Answering Your Questions About Cameras and Photography – 001

Answering Your Questions About Cameras and Photography – 001

2560 1440 James Tocchio

I recently asked our readers and friends on social media to Ask Me Anything (about cameras and photography, mostly). I promised to answer some of those questions in an article on the site, and today we’re doing it.

The answers in this article are informed by ten years of shooting a different camera every week, and writing articles about cameras and photography over the same period of time. Though I’m undeniably a dummy, I hope the answers, opinions, and advice included here will help, or advise, or (at the very least) entertain.

If you have a question you’d like answered the next time I do this, ask it in the comments section of this article. I’d like to do this sort of article every couple of weeks, but only if it’s something you all enjoy.

And let us know if you agree, disagree, or have a different perspective on any of the questions below!

[Some of the links in this article will direct users to our affiliates at B&H Photo, Amazon, and eBay. By purchasing anything using these links, Casual Photophile may receive a small commission at no additional charge to you. This helps Casual Photophile produce the content we produce. Many thanks for your support.]

Q1: What do you think about the retro styling of the Nikon ZF? – Daler Fergani

I’ve been shooting the Nikon ZF for the last few months, coincidentally, so a full review of that camera will be coming soon. The short answer is that the Nikon ZF is the second-most beautiful digital camera I’ve ever used, and the best looking camera in Nikon’s mirror-less lineup. I adore the camera’s extremely restrained splashes of color (blue paint on the dials), and I think the satin-sheen of its paint is absolutely perfect. It’s not matte or speckled like the more traditionally-styled Nikon Z5, Z6, Z7, Z8, and Z9, and not quite as glossy as the old Nikon film cameras.

I once said that the Nikon FM3a and FE2 are my favorite Nikon SLRs, which is still true. The ZF has all the looks of these amazing machines. Aesthetically? It’s perfect.

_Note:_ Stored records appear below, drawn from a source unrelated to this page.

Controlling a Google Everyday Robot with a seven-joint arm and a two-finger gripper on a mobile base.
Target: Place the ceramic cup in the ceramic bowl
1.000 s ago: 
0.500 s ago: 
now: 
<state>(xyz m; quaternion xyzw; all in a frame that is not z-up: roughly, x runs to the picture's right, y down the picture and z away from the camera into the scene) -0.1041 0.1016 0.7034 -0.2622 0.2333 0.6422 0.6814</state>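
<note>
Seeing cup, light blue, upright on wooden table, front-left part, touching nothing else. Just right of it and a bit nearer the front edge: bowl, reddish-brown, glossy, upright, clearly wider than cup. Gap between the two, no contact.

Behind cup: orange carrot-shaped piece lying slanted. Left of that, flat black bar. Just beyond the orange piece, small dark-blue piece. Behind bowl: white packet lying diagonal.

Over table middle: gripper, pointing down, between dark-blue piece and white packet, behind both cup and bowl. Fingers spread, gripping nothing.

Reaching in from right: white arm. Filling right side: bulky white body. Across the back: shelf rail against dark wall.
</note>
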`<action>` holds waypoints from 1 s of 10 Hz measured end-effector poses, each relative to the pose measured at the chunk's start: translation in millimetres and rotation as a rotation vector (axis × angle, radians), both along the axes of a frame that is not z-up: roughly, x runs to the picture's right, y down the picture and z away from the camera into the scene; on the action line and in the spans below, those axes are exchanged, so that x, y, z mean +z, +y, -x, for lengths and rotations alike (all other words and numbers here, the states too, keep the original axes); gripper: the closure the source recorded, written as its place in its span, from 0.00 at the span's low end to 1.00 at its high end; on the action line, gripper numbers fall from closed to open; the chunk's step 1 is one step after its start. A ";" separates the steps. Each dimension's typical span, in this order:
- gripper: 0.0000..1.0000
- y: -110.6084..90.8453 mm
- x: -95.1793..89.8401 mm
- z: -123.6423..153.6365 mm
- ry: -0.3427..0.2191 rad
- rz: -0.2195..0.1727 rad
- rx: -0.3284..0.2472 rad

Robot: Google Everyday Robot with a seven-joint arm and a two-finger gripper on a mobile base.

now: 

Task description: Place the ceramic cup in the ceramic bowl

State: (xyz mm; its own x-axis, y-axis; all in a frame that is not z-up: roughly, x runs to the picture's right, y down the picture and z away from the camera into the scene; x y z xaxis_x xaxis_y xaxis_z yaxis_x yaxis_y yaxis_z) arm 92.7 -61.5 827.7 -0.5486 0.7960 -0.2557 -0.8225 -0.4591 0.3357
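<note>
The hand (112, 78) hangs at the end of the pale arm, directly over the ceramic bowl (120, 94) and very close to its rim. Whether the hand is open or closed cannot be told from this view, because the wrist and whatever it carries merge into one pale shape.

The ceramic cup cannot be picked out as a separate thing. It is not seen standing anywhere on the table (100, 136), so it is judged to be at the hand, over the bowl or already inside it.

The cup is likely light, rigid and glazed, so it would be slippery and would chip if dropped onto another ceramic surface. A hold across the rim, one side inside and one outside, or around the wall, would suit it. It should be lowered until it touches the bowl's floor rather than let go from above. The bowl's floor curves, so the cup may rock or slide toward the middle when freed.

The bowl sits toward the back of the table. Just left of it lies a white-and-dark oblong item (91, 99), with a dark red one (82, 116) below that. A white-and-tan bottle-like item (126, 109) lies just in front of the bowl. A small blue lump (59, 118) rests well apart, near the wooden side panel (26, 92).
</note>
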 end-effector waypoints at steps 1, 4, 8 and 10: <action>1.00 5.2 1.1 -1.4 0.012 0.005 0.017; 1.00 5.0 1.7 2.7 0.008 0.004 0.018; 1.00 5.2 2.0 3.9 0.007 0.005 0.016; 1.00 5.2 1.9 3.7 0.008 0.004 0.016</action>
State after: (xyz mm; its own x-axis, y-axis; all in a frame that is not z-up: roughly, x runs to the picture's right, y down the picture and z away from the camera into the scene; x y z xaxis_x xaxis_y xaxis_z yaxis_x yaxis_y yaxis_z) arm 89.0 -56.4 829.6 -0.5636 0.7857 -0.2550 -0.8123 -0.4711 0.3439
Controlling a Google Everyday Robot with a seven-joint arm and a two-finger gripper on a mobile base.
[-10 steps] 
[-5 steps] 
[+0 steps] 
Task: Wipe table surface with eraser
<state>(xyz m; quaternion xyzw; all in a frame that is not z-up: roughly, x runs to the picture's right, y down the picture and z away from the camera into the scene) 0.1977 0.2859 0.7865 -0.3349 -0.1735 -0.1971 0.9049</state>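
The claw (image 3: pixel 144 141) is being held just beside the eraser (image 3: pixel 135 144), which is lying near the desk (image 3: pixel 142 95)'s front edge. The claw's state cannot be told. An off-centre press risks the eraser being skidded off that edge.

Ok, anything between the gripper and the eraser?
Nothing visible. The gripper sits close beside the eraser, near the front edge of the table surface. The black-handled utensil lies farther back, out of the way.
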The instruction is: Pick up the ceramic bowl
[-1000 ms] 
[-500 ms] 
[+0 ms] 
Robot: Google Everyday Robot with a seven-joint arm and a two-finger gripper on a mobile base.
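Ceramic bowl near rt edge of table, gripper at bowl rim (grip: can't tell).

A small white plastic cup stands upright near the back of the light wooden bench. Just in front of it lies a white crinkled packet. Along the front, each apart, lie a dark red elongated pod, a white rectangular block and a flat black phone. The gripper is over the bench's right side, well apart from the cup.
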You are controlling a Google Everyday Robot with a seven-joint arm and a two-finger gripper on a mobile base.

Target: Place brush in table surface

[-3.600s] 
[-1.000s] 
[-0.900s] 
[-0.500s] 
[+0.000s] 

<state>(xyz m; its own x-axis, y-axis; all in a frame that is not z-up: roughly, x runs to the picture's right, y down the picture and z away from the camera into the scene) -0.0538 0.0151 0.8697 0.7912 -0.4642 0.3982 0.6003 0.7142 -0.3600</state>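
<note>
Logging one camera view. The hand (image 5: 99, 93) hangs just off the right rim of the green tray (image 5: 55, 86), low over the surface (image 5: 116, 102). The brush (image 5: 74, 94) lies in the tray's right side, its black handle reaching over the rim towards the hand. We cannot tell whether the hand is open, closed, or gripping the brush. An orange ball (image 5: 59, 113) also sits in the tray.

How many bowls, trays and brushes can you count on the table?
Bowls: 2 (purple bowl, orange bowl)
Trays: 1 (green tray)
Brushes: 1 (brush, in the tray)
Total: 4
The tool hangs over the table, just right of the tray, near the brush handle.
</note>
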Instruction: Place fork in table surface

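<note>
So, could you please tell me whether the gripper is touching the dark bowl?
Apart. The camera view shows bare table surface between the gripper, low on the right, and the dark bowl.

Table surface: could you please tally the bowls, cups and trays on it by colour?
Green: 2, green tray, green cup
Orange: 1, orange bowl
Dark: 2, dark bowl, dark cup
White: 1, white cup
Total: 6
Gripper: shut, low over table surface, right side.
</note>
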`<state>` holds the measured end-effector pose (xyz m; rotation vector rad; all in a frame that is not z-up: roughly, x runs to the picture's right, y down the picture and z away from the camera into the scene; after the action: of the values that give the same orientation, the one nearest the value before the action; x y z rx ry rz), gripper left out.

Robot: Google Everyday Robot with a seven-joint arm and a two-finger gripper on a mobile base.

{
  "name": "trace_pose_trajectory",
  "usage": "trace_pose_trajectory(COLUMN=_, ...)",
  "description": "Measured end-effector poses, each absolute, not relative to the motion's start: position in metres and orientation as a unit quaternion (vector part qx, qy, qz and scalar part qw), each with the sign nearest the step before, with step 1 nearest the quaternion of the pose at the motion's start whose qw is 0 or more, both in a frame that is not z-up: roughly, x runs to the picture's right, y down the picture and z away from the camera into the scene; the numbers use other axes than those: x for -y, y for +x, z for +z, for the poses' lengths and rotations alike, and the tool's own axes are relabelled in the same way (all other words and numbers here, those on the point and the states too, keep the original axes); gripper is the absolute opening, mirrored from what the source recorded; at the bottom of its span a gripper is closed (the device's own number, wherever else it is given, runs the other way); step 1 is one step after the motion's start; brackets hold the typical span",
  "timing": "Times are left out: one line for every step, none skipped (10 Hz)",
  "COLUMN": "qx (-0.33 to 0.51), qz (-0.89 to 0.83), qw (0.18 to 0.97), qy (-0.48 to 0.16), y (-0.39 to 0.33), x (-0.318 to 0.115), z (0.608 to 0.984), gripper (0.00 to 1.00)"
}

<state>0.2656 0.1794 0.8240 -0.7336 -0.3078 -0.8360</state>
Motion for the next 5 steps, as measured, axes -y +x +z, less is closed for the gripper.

Q2: Any plans to cover 1990s Canon EF bodies? They’re the last best value in film photography. – cfurz

This question confused me a little bit, because we’ve written dozens of articles about Canon EF cameras and lenses, and I’ve even written articles advising new photographers to skip the Pentax K1000s and Canon AE1s and Nikon F3s, and instead opt for plastic-fantastic autofocus SLRs from the late ’90s and early 2000s. They’re just better, and Instagram user “cfurz” is right; Canon made some of the best.

But then again, it’s entirely possible that readers are having a hard time finding certain reviews on the site (I do think that Casual Photophile could use a bit of an overhaul soon).

Baby steps – I’ve started by adding a “By System” section to the website’s main menu, and will be organizing this to completion over the next week. By clicking on “By System” readers will be able to get to all of the reviews and articles about their preferred camera system with one simple click (i.e., Canon EF, Nikon F, Nikon Z, Leica M, etc.). I hope this helps!

Q3: Should I buy a Hasselblad X-Pan? – BaxMevill

Why buy the imposter when you could buy a FujiFilm TX-1? Fuji made the dang thing, after all. Skip the X-Pan and buy a TX-1 instead!

[See our review of the Hasselblad X Pan here!]

Q4: What is your go-to film camera? – charlieslrpics

My go-to camera changes depending on what I’m shooting. And this advise is useful for anyone who might have fallen into the trap of thinking that they need “this or that” trendy camera. I adore my limited edition Nikon SP 2005, but that camera cost me $4,500 and I’m not taking it to the beach. For that, I’m using a cheap SLR with a 50mm F/1.8 or F/1.7 prime lens.

But I suppose that doesn’t answer the question, which could be rephrased as “What camera do you grab for most often?” And by that metric, in normal shooting situations when I’m simply living my life and taking pictures of it, my go-to camera is a Minolta A7. That said, any similarly specced camera could take its place. The Nikon N65, Canon EOS Elan or Elan II; something like that, something that I know will just get the shot and get out of the way.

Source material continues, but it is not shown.